Thursday, May 20, 2010
New York ACLU wins injunction against anti-immigrant Long Island law
by Larry Geller
Great work, NYCLU.
From their announcement just now:
A federal judge today issued an extraordinary order barring enforcement of an Oyster Bay ordinance that violates day laborers’ core constitutional right to free speech. As a result of the order, day laborers whose livelihoods were threatened because of the ordinance can exercise their First Amendment rights and go back to work immediately without being ticketed or fined.
“This ruling is a great victory for the First Amendment and for the day laborers who can now go back to work and support their families,” said Samantha Fredrickson, director of the New York Civil Liberties Union’s Nassau County Chapter.
The ruling follows a lawsuit filed on May 18 on behalf of Centro de la Comunidad Hispana de Locust Valley and the Workplace Project by the NYCLU, American Civil Liberties Union and LatinoJustice PRLDEF. It challenges an ordinance enacted in September 2009 that prohibits standing on the sidewalk to solicit employment and bars motorists from stopping to solicit employment or hire workers.
“Local attempts to regulate immigration by passing ordinances that restrict free speech are unconstitutional, ineffective, and only drain state and local budgets while hurting workers and local businesses,” said Farrin Anello, an attorney with the ACLU Immigrants’ Rights Project. “Standing on the sidewalk to let people know that you are available for work is not a crime. The Constitution protects all people in this country, regardless of their background.”
Arizona on Long Island
Background from an earlier NYCLU information release:
In recent years, Latino day laborers in Oyster Bay have endured harassment and intimidation from neighbors, government officials and law enforcement when they gather to seek work. In a 2006 survey by Hofstra University’s Center for the Study of Labor and Democracy, more than 43 percent of day laborers on Long Island reported being targeted for slurs based on their nationality while more than a quarter reported having been threatened while seeking work. When residents of Farmingdale attempted to establish a hiring site for day laborers, news reports indicated that someone had left a .50-caliber anti-aircraft shell and carved the depiction of a gun in a picnic table at the proposed location.

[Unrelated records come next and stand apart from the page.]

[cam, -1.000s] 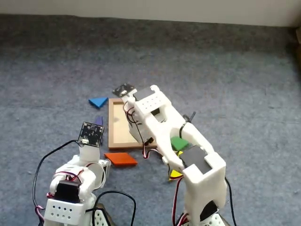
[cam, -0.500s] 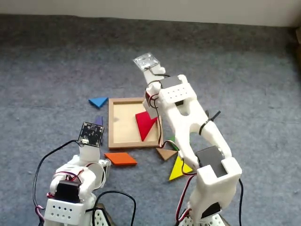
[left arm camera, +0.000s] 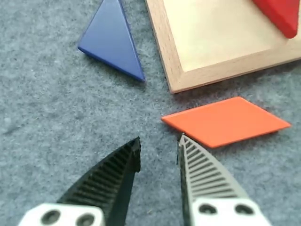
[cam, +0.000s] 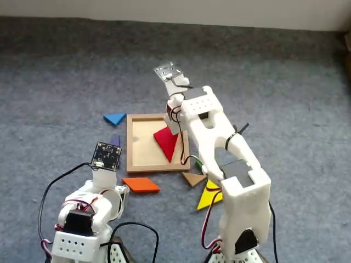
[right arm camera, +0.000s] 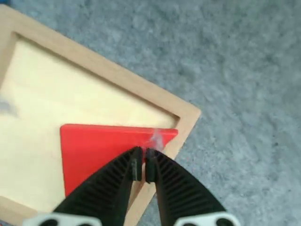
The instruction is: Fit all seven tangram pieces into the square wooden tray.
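High view: one square wooden tray on carpet; one red triangle inside, at right rim. Outside: one light-blue triangle, one orange parallelogram, one brown triangle, one yellow triangle.

Left wrist view: left gripper part open, holding nothing, tips just beside parallelogram; one dark-blue triangle near.

Right wrist view: right gripper pinched almost closed, gripping nothing, tips over red triangle's edge near tray corner.
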`<state>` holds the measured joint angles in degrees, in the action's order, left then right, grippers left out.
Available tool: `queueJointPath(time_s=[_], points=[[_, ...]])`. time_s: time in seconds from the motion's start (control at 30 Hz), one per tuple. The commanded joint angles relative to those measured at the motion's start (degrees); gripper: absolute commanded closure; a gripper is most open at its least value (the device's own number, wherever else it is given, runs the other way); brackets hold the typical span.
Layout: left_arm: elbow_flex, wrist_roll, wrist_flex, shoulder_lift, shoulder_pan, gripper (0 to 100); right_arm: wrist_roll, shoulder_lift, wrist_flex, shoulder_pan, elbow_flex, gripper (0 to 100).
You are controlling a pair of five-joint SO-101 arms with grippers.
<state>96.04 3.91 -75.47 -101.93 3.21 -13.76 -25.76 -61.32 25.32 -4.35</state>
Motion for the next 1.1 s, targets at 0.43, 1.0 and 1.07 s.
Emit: queueJointPath(time_s=[0.43, 1.0, 1.07], points=[[1.1, 0.35, -0.18, -2.07, 0.92, 85, -0.35, 3.38, -11.47, 8.22, -13.58, 96.2], [1.1, 0.35, -0.18, -2.07, 0.92, 85, 5.27, -1.1, -7.16, 0.84, -4.09, 96.2], [1.1, 0.35, -0.18, -2.07, 0.92, 85, 5.27, -0.22, -7.16, -0.48, -4.0, 96.2]])
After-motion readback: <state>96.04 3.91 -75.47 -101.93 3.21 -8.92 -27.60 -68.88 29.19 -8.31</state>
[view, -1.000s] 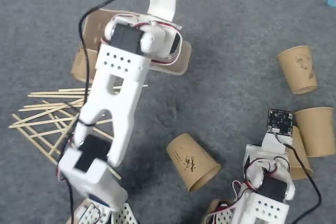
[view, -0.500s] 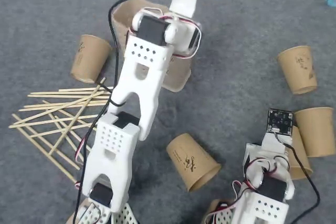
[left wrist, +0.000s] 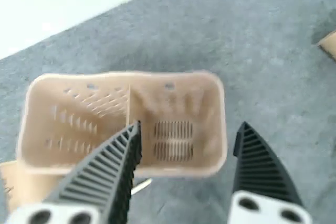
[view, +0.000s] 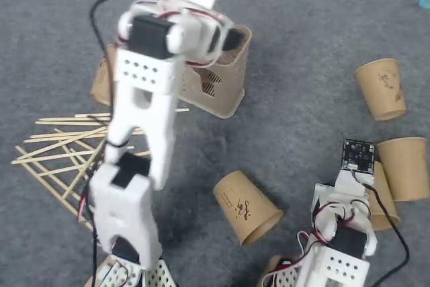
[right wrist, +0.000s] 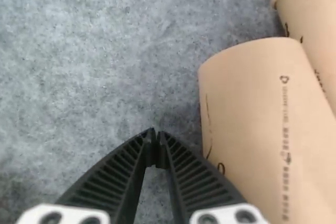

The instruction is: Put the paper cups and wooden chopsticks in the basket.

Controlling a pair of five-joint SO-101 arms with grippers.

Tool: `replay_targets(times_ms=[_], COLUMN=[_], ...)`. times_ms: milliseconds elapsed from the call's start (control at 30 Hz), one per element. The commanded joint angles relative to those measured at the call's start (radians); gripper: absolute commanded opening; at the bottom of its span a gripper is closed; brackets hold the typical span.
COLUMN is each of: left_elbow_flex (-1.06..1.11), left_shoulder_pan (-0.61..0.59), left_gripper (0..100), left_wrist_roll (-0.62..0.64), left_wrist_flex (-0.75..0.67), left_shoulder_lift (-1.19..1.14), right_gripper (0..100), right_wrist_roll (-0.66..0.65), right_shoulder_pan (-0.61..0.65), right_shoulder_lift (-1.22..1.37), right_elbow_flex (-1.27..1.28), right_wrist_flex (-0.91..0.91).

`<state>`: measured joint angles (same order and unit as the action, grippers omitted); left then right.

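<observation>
from above: basket point(view: 225, 89) upright at the far side, under the left arm point(view: 144, 99). chopsticks point(view: 60, 146) strewn on the mat point(view: 302, 45) to its left, well apart from it. cups point(view: 247, 206) lying loose on the mat, one mid-table, others off to the right, one near the basket's left side.

from the left wrist: left gripper point(left wrist: 189, 129) spread wide, holding nothing, above the basket; nothing to be seen inside it.

from the right wrist: right gripper point(right wrist: 155, 136) pinched closed on nothing, low over the mat, just beside a cup point(right wrist: 252, 129) on its side.

seems barely begun: nothing binned, all cups and chopsticks left to fetch.
</observation>
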<state>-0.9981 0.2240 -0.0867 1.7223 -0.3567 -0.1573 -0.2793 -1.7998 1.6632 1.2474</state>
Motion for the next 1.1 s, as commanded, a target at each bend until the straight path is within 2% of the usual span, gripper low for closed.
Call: replay_targets(times_ms=[0,167,367,667,1000,1067], left_elbow_flex=[0.234,0.452,0.49,0.47,0.34,0.321], left_shoulder_pan=[-0.003,0.109,0.198,0.143,0.129,0.149], left_gripper=[27,27,27,26,26,21], left_wrist_roll=[-0.133,-0.313,-0.318,-0.316,-0.081,-0.031], left_wrist_flex=[0.035,0.012,-0.11,-0.287,-0.313,-0.311], left_shoulder_lift=[0.201,0.339,0.342,0.083,-0.041,-0.051], right_gripper=[0.9,0.9,0.9,0.9,0.9,0.9], right_wrist_roll=[-0.014,-0.014,-0.014,-0.014,-0.014,-0.014], right_shoulder_pan=[-0.01,-0.01,-0.013,-0.015,-0.015,-0.015], right_shoulder_lift=[-0.015,-0.015,-0.015,-0.015,-0.015,-0.015], right_elbow_flex=[0.0,0.0,0.0,0.0,0.0,0.0], right_wrist_flex=[-0.027,-0.027,-0.025,-0.024,-0.025,-0.025])
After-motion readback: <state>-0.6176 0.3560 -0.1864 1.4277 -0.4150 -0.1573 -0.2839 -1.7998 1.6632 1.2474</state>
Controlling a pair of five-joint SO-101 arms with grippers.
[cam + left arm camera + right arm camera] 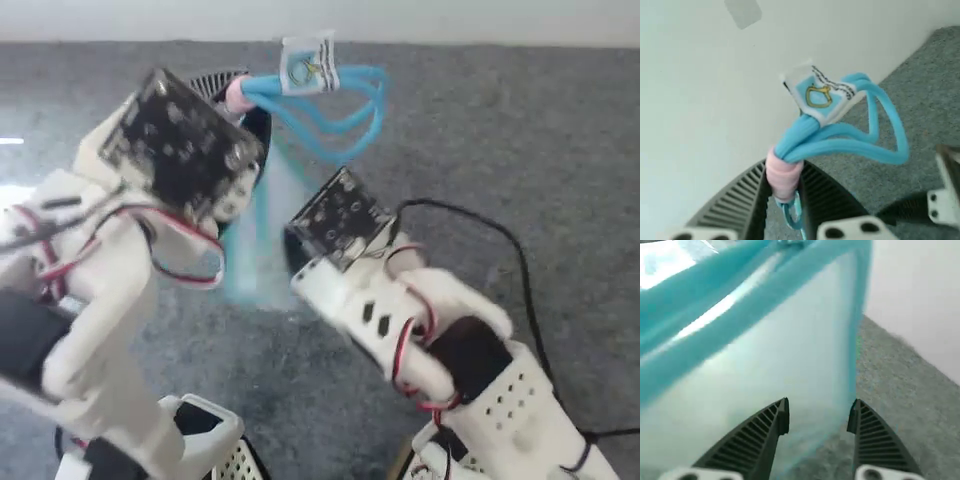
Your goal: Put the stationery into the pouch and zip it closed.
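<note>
The translucent blue pouch point(250, 250) hangs above the grey table, blurred in the high view. Its blue cord strap point(850, 145) carries a white tag point(817, 95) and a pink sleeve point(782, 175). My left gripper point(785, 182) is shut on that pink sleeve and holds the pouch up near the far edge of the table point(238, 95). My right gripper point(817, 415) is open just beside the pouch's side panel point(765, 355), with the pouch's lower corner reaching between its fingers. No loose stationery can be made out.
Grey carpet-like table surface point(520, 150) extends to the right and far side, ending at a white wall point(700, 100). A black cable point(500, 240) runs across the surface from the right arm.
</note>
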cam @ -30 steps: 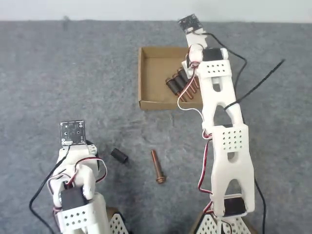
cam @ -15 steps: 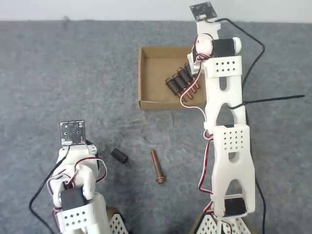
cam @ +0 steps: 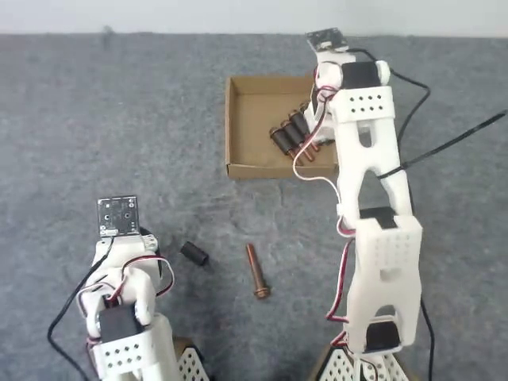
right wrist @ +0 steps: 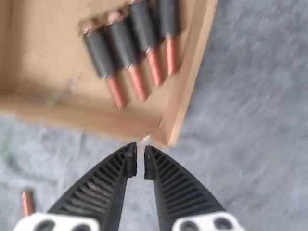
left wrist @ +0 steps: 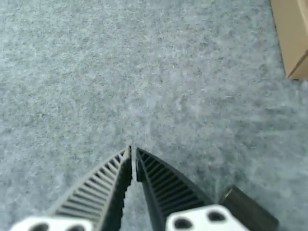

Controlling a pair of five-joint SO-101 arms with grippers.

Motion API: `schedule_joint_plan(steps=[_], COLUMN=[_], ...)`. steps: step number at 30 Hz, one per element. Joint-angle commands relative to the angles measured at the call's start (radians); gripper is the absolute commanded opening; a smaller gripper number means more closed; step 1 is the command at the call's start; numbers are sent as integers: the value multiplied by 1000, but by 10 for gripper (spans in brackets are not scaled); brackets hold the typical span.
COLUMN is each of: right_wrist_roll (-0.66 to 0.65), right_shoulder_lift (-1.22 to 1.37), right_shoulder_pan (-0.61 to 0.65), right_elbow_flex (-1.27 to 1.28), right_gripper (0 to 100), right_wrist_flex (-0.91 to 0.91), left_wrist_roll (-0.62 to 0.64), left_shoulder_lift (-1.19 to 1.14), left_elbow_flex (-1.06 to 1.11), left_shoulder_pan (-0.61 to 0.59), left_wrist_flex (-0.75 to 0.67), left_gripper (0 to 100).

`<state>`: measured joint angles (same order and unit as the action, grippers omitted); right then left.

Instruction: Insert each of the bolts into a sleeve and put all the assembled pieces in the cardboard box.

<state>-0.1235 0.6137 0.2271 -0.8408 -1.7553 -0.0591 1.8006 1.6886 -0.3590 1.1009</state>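
The loose bolt (cam: pixel 255 271) looks rigid, smooth and light to us; we would take it at mid-shank. It lies on the bench (cam: pixel 95 119) at 6 o'clock from the cardboard box (cam: pixel 228 127), with the sleeve (cam: pixel 194 254) at 9 o'clock near it. The right hand (right wrist: pixel 140 155), nearly closed and empty, hangs over a box corner, its arm stretched out. The left hand (left wrist: pixel 133 161), equally narrow and empty, points down at the bench, its arm folded back.

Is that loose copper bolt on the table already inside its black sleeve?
No, the bolt lies bare on the grey surface, apart from the sleeve.
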Motion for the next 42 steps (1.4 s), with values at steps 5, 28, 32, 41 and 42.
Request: schedule_joint_plan(steps=[5, 28, 32, 41, 42], right_wrist_roll=[11, 17, 18, 216, 236], right_shoulder_lift=[-306, -978, -952, -773, -759], right_shoulder_pan=[99, 545, 671, 825, 837], right_elbow_flex=[310, 1295, 1332, 1237, 1235], right_gripper=[6, 6, 6, 6, 6], right_wrist_flex=[-36, 476, 588, 725, 736], left_wrist_roll=[-8, -117, -206, -210, -210], left_shoulder_lift=[14, 15, 15, 15, 15], left_elbow_flex=[-4, -4, -4, -4, -4], left_shoulder_pan=[-5, -198, -270, -288, -288], left_wrist_flex=[-29, -48, -28, -31, -32], left_gripper=[12, 12, 12, 12, 12])
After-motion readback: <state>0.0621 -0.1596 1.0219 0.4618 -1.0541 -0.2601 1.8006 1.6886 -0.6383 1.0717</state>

At the same time, Latino immigrants across Long Island have increasingly faced discrimination, harassment and violence. In November 2008, Ecuadorian immigrant Marcelo Lucero was stabbed to death on Long Island following an altercation with local teens who were specifically trolling for a Latino victim. In 2003, the house of an immigrant in Farmingville was firebombed. Three years earlier in the same town, two Mexican day laborers were brutally beaten after being lured out of their home by the promise of work.
Will this court injunction silence the bigots? Of course not. This country is making no progress at passing humanitarian immigration laws. It’s not just an Arizona problem.